Natural Collagen Types
Collagen occurs in many places throughout the body. The 29 types of collagen have thus far been identified and described in literature. Over 90% of the collagen in the body, however, are of type I, II, III, and IV.
- Collagen One: skin, tendon, vascular, ligature, organs, bone (main component of bone)
- Collagen Two: cartilage (main component of cartilage)

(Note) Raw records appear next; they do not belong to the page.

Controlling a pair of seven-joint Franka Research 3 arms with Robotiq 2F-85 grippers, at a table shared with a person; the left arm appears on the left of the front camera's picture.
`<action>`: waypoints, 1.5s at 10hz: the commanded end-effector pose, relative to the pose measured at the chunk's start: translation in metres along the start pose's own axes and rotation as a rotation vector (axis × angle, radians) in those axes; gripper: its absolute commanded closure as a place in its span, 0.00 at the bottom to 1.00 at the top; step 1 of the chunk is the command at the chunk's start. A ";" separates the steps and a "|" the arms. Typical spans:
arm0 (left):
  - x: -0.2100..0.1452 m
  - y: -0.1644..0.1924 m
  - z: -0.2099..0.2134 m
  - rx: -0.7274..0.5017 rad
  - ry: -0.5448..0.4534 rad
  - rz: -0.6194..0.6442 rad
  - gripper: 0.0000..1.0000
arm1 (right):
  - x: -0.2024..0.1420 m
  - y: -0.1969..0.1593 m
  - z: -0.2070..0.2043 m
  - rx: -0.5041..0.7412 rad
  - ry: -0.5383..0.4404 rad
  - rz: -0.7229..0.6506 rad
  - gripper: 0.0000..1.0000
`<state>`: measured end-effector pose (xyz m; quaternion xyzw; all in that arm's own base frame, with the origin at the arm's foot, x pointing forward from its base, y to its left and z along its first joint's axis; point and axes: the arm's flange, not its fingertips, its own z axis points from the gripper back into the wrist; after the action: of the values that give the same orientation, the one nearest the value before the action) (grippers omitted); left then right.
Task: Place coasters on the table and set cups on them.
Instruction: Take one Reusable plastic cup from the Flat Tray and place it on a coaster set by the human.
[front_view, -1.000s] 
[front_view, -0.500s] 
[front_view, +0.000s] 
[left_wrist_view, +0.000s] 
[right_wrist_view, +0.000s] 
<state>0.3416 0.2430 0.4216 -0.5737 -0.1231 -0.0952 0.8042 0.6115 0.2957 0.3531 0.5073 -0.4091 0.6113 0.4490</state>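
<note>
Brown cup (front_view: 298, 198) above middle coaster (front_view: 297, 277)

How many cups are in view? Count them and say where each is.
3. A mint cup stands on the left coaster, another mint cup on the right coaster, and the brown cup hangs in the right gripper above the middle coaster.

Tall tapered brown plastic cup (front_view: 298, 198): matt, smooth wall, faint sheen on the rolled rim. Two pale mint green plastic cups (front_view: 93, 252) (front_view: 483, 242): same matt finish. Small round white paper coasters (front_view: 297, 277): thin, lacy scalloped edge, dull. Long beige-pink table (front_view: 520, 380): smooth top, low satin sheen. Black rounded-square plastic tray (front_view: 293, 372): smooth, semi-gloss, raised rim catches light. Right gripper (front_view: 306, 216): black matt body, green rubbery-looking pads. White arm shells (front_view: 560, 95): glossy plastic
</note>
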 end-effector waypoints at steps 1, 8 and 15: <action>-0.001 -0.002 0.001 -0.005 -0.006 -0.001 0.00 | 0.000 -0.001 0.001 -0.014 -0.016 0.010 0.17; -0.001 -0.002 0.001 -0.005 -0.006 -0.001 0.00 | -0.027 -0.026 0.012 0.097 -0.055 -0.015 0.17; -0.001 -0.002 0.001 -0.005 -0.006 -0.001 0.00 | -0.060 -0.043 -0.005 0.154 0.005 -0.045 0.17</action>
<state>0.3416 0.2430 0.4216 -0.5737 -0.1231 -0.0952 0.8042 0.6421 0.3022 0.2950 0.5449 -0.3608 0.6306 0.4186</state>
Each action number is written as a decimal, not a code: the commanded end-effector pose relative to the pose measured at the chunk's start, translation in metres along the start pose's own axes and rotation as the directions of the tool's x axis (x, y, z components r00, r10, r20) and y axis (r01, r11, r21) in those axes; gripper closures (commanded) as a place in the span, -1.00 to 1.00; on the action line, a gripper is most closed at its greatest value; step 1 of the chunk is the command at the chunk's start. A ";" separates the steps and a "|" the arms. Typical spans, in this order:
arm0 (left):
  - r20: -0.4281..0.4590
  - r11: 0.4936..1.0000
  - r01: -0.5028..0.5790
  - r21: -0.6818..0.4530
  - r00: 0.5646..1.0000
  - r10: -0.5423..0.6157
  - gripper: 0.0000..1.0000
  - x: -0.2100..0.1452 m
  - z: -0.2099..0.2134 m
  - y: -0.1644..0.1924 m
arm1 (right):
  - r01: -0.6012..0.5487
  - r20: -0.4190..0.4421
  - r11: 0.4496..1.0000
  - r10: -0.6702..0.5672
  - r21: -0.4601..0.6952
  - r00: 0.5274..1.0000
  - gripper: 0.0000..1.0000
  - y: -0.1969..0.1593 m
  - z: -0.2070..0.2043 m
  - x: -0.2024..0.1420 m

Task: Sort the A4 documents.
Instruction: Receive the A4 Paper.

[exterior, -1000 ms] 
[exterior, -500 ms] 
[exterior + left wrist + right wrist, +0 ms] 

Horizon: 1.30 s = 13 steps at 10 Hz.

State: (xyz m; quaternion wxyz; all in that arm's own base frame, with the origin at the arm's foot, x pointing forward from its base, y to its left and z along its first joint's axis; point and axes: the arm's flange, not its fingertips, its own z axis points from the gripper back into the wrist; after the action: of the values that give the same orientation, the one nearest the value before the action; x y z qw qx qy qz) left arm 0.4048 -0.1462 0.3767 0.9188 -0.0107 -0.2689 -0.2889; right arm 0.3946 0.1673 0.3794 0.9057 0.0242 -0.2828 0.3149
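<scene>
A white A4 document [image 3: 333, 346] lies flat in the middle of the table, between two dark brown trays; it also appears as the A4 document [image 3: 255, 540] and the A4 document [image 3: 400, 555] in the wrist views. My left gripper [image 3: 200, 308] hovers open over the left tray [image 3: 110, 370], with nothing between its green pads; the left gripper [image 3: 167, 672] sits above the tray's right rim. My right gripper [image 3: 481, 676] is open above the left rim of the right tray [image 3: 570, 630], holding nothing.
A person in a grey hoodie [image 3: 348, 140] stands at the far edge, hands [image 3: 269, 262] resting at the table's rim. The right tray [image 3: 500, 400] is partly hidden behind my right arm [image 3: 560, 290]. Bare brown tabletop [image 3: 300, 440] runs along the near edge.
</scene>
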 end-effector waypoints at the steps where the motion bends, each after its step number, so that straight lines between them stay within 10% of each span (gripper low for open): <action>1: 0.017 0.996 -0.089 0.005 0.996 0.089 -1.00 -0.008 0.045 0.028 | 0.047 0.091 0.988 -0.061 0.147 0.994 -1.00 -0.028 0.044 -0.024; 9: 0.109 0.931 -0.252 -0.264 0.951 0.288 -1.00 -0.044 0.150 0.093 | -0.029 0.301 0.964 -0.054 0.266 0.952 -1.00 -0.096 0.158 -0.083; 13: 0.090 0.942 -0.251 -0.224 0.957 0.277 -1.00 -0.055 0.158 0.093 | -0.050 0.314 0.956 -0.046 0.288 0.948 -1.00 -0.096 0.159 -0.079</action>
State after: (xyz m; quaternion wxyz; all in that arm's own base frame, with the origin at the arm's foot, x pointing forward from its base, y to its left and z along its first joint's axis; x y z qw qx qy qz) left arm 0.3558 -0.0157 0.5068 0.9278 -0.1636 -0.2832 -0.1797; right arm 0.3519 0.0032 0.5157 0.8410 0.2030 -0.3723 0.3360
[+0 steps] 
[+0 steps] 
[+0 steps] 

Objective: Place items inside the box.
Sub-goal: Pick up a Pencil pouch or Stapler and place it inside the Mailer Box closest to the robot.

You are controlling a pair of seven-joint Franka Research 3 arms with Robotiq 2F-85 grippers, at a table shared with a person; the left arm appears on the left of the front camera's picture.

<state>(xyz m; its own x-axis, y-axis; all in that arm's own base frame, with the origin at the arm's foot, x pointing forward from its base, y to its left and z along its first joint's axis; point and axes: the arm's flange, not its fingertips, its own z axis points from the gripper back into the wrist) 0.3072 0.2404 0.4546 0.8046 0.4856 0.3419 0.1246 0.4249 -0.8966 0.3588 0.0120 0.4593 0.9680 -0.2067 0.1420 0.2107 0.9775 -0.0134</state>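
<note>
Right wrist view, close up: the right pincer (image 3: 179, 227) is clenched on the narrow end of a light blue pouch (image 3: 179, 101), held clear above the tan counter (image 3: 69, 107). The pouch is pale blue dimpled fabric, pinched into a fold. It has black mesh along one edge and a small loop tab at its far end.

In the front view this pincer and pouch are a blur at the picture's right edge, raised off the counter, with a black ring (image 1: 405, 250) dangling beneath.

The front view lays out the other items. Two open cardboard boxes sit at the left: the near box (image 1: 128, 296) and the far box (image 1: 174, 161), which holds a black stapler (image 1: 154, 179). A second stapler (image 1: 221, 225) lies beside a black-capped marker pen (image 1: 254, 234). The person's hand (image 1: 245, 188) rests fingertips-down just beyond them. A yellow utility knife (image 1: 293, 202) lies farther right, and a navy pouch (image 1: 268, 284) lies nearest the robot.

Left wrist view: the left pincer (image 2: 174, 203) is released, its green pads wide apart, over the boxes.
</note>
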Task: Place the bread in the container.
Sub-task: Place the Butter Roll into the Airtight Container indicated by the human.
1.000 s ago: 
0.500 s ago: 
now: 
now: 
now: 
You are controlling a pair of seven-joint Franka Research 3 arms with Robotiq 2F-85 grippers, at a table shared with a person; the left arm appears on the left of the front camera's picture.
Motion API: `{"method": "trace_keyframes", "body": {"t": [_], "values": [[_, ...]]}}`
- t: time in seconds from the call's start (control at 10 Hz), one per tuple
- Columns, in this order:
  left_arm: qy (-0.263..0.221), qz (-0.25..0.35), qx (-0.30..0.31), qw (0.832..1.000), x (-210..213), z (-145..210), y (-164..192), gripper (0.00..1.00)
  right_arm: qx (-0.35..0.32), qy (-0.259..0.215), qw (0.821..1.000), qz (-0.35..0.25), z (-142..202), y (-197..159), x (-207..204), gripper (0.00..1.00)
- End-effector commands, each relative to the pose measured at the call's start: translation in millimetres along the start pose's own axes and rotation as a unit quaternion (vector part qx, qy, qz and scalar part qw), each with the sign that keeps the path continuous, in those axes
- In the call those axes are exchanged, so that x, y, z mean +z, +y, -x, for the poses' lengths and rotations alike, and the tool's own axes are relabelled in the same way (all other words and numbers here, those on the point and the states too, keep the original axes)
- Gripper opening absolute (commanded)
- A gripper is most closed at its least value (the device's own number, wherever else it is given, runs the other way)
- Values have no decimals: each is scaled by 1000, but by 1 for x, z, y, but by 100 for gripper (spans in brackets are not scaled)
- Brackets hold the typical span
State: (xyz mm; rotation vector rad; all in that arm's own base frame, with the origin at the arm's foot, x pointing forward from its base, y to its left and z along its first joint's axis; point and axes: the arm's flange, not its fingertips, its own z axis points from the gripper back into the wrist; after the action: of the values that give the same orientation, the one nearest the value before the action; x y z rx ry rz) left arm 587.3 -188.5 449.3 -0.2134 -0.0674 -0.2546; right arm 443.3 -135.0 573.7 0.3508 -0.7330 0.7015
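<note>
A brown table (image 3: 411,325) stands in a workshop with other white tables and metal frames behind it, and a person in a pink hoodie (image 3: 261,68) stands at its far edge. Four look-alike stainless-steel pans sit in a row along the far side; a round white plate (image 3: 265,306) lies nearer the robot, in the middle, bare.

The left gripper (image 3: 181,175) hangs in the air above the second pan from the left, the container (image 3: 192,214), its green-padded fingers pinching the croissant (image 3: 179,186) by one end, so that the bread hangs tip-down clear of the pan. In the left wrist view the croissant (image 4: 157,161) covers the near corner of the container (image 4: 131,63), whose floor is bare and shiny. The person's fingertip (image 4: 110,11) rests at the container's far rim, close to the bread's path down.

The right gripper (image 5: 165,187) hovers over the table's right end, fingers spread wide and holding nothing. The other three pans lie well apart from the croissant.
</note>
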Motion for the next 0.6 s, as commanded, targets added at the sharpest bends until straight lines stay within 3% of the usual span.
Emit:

- Collagen Three: reticulate (main component of reticular fibers), commonly found alongside type I
- Collagen Four: forms bases of cell basement membrane
- Collagen Five: cells surfaces, hair and placenta
- Collagen Six: stomach membrane, skin and cartilage
- Collagen Seven: skin, lungs, cornea
- Collagen Eight: unknown
- Collagen Nine: cartilage
- Collagen Ten: produces chronodrocites during ossification
- Collagen Eleven: cartilage, intervertevral cartilage and bone enamel
- Collagen Twelve: ligaments, tendons and tooth enamel
The following table presents the occurrence in organs of a selected collagen types - the results of immunologic studies show that the synthesis of this collagen type in skin takes place not only in fibroblasts, but also in the keratinocyte layer - epidermis.
The following table represents the skin layers and their definitions:
The stratum corneum is the outermost layer of the epidermis, composed of large, flat, polyhedral, plate-like envelopes filled with keratin, which is made up of dead cells that have migrated up from the stratum granulosum. From the Latin for horned layer, this skin layer is composed mainly of dead cells that lack nuclei. As these dead cells slough off on the surface in the thin air-filled stratum disjunctum, they are continuously replaced by new cells from the stratum germinativum (basale). In the human forearm, for example, about 1300 cells/cm2/hr are shed and commonly accumulate as house dust. This outer layer that is sloughed off is also known as the stratum dysjunctum.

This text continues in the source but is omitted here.